October's Real Unemployment Rate

The last several months have proved the value of not overreacting to any one employment report, especially when we’re already hit the lowest unemployment rate in 50 years. Weaker reports might mean that hiring is really slacking off, or it might mean that the labor market is so tight it’s hard for employers to hire when they’re looking to do so. Throughout the first half of 2019, when we saw weakness in hiring it was generally the later. Friday’s employment report presented a picture of a strong economy that’s continuing to deliverer unprecedented opportunities.

The current unemployment rate id 3.5%, that's down .2%. 136,000 jobs were added and we got positive revisions from past months totaling +45,000 jobs. The number one industry for hiring was healthcare. Followed by professional and business services and government.

There were two important takeaways. One, it's the lowest unemployment rate since December of 1969. Two, factoring in the positive revisions, the real number was a solid +181k jobs.

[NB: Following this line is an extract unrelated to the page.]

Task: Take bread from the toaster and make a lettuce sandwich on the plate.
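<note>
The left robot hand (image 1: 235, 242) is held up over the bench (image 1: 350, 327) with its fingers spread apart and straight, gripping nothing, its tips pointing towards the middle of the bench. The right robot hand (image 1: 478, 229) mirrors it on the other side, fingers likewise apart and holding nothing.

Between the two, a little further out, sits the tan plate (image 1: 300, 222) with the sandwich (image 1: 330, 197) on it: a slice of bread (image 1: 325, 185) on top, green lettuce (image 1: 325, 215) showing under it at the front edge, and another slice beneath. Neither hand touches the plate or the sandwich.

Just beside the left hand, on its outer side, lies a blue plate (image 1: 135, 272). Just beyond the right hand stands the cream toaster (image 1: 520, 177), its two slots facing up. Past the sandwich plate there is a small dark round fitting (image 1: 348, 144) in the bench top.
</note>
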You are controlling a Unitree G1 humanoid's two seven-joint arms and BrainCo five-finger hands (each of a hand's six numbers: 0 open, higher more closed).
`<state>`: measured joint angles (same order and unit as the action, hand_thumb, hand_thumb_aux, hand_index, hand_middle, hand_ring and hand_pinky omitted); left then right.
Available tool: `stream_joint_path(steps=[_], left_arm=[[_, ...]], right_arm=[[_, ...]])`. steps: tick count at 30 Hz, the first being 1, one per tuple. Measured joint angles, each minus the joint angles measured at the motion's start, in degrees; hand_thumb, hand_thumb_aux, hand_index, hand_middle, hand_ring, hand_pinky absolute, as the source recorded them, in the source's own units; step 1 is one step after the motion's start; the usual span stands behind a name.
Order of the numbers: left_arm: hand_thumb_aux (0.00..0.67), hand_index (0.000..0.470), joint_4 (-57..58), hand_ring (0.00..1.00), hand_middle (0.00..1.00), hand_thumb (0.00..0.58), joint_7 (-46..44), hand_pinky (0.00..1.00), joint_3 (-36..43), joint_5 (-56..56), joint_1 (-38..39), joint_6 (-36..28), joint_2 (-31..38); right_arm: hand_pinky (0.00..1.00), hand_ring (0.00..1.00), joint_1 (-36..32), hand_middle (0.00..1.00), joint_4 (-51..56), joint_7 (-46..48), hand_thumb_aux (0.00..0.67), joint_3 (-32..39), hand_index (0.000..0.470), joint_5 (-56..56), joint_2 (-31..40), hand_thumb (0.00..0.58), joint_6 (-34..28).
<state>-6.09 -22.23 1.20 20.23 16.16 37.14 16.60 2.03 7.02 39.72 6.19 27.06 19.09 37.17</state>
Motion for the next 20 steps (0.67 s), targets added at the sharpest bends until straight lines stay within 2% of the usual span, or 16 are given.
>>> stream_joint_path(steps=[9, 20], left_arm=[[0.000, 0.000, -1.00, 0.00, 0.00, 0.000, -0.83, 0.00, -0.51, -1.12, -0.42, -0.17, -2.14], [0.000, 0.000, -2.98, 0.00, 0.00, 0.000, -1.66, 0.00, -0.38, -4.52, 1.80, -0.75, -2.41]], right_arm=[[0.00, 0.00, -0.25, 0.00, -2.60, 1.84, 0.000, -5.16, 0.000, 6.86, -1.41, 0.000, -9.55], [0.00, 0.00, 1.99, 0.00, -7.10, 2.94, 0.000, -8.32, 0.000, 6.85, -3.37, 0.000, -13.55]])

Now the real unemployment rate once underemployed, long-term unemployed and marginally attached people are accounted for was actually 6.9% down from 7.5% in 2018. Another key takeaway is that the real-unemployment rate continues to decline to near-record-low levels. The lowest since December of 2000. Moreover, those unaccounted for in the base unemployment rate include 7 million Americans. 1.3 million long-term unemployed, 4.4 million are underemployed and 1.3 million are marginally attached to the workforce. Lastly, there are only two months in American history with a lower real unemployment rate.